Work item
Give an exact copy of the lines from the beginning of the listing below to the "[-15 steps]" line, inclusive.

*** Block opens ***

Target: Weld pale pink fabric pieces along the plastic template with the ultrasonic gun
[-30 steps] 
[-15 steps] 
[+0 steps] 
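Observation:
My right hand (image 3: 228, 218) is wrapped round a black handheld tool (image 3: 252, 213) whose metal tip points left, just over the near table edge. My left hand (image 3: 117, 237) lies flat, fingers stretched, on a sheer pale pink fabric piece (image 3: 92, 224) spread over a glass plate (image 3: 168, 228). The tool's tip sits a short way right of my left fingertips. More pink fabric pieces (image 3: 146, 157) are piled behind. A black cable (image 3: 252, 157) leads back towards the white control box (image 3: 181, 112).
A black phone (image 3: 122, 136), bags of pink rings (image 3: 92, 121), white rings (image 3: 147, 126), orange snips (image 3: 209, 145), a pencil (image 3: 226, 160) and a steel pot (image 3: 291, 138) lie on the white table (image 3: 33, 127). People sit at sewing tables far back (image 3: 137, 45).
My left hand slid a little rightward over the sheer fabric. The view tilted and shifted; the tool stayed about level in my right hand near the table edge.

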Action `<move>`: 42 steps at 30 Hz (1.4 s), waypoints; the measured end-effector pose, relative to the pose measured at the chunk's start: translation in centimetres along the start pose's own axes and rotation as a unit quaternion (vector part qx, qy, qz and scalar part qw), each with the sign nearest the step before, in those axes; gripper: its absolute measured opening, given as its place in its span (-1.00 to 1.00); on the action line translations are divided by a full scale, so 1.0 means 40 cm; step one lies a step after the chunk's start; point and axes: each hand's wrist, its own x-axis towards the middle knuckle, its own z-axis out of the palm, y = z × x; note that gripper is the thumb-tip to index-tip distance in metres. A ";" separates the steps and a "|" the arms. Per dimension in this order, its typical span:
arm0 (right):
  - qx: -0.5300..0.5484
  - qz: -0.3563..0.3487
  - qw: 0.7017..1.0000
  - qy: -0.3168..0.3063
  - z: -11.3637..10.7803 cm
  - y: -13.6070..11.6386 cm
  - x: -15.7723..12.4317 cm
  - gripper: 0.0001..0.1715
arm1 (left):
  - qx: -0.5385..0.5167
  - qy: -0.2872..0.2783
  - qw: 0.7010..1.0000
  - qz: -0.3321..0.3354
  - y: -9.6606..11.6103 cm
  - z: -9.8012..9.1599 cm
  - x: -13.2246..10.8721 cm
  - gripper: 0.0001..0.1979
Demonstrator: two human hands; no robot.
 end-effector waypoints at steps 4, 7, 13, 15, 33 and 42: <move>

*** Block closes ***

Answer space
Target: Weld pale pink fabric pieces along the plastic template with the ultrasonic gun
[-30 steps] 
[-15 steps] 

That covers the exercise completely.